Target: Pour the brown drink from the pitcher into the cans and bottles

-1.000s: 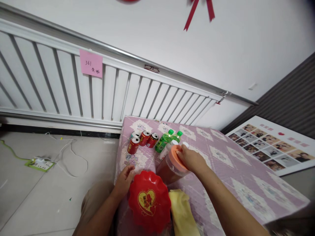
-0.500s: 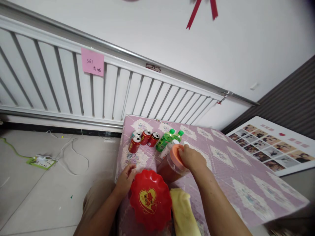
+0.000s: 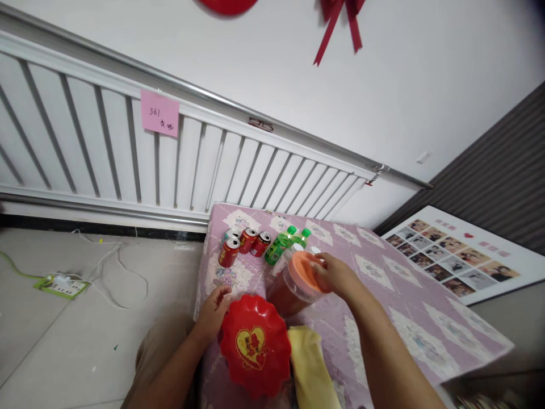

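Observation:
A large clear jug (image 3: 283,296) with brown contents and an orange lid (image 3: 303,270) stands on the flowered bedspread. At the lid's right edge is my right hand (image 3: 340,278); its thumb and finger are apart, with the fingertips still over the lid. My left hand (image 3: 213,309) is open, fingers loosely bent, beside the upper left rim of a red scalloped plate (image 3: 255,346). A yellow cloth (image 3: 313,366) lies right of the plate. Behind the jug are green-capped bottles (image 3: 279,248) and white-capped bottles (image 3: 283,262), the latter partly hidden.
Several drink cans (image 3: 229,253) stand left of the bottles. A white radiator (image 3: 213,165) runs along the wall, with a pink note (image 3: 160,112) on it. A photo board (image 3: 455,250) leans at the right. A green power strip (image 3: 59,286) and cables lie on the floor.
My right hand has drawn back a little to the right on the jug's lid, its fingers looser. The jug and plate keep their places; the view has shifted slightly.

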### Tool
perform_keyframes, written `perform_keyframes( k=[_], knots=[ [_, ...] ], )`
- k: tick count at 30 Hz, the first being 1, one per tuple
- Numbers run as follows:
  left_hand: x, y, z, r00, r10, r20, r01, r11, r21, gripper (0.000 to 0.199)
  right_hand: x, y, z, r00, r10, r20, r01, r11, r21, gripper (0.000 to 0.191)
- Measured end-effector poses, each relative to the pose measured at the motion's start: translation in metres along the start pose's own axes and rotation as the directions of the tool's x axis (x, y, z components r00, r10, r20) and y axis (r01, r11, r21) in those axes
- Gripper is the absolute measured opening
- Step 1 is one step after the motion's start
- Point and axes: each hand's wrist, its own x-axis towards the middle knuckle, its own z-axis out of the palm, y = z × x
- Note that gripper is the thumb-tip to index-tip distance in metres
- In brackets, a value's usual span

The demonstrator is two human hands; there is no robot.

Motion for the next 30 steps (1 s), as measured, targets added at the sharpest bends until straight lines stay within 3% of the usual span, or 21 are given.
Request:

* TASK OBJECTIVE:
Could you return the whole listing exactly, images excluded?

* SOLUTION TO THIS PROBLEM:
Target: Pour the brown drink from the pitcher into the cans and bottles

-1.000s: 
-0.500s: 
+0.000s: 

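Observation:
A large clear jug (image 3: 283,296) with brown contents and an orange lid (image 3: 303,270) stands on the flowered bedspread. At the lid's right edge is my right hand (image 3: 340,278); its thumb and finger are apart, with the fingertips still over the lid. My left hand (image 3: 213,309) is open, fingers loosely bent, beside the upper left rim of a red scalloped plate (image 3: 255,346). A yellow cloth (image 3: 313,366) lies right of the plate. Behind the jug are green-capped bottles (image 3: 279,248) and white-capped bottles (image 3: 283,262), the latter partly hidden.
Several drink cans (image 3: 229,253) stand left of the bottles. A white radiator (image 3: 213,165) runs along the wall, with a pink note (image 3: 160,112) on it. A photo board (image 3: 455,250) leans at the right. A green power strip (image 3: 59,286) and cables lie on the floor.
My right hand has drawn back a little to the right on the jug's lid, its fingers looser. The jug and plate keep their places; the view has shifted slightly.
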
### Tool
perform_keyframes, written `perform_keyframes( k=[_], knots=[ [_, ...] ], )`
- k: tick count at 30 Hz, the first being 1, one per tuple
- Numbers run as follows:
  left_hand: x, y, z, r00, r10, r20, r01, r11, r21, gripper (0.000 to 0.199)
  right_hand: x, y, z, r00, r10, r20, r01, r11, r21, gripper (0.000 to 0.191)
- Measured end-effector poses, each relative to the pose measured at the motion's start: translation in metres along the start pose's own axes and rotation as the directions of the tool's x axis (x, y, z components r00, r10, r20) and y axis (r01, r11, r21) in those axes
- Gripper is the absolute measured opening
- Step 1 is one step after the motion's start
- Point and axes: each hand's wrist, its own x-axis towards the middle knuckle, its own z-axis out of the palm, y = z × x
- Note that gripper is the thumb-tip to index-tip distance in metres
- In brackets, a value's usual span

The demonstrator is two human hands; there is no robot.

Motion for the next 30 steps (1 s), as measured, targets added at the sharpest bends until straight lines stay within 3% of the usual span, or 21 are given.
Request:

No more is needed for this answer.